What to do:
An exact copy of all the data is required.
---- Data provided
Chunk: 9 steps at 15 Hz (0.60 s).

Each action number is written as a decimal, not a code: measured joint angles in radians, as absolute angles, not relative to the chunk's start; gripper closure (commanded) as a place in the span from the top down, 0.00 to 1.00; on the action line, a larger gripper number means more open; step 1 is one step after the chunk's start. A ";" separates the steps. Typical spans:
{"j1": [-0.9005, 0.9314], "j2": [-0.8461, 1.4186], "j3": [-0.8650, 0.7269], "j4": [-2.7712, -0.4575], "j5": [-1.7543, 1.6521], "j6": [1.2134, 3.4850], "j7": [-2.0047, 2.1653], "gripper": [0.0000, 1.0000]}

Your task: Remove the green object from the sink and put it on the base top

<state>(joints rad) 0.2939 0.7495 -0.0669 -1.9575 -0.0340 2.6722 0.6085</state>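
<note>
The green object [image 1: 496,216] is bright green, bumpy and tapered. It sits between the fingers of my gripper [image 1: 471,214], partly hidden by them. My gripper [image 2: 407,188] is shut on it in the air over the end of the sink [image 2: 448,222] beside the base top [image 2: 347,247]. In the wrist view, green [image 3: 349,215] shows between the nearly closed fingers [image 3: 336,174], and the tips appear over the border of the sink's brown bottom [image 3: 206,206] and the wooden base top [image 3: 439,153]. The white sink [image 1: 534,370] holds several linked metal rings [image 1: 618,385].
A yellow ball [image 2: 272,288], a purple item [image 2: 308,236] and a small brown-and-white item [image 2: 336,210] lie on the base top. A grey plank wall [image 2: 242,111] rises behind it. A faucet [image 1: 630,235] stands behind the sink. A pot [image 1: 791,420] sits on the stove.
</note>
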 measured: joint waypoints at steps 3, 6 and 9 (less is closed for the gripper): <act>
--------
Response to this task:
Chunk: 9 steps at 15 Hz (0.60 s).

Each action number is written as a decimal, not a code: measured joint angles in radians, as absolute angles, not relative to the chunk's start; gripper closure (commanded) as a place in the span from the top down, 0.00 to 1.00; on the action line, a larger gripper number means more open; step 1 is one step after the chunk's start. A ";" separates the steps. Typical spans:
{"j1": [-0.9005, 0.9314], "j2": [-0.8461, 1.4186], "j3": [-0.8650, 0.7269], "j4": [-2.7712, -0.4575], "j5": [-1.7543, 1.6521], "j6": [1.2134, 3.4850], "j7": [-2.0047, 2.1653], "gripper": [0.0000, 1.0000]}

Your task: Remove the green object from the sink and put it on the base top

<state>(joints rad) 0.2939 0.7495 -0.0669 -1.9575 -0.0340 2.6722 0.6085</state>
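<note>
The green object [image 1: 496,216] is bright green, bumpy and tapered. It sits between the fingers of my gripper [image 1: 471,214], partly hidden by them. My gripper [image 2: 407,188] is shut on it in the air over the end of the sink [image 2: 448,222] beside the base top [image 2: 347,247]. In the wrist view, green [image 3: 349,215] shows between the nearly closed fingers [image 3: 336,174], and the tips appear over the border of the sink's brown bottom [image 3: 206,206] and the wooden base top [image 3: 439,153]. The white sink [image 1: 534,370] holds several linked metal rings [image 1: 618,385].
A yellow ball [image 2: 272,288], a purple item [image 2: 308,236] and a small brown-and-white item [image 2: 336,210] lie on the base top. A grey plank wall [image 2: 242,111] rises behind it. A faucet [image 1: 630,235] stands behind the sink. A pot [image 1: 791,420] sits on the stove.
</note>
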 measured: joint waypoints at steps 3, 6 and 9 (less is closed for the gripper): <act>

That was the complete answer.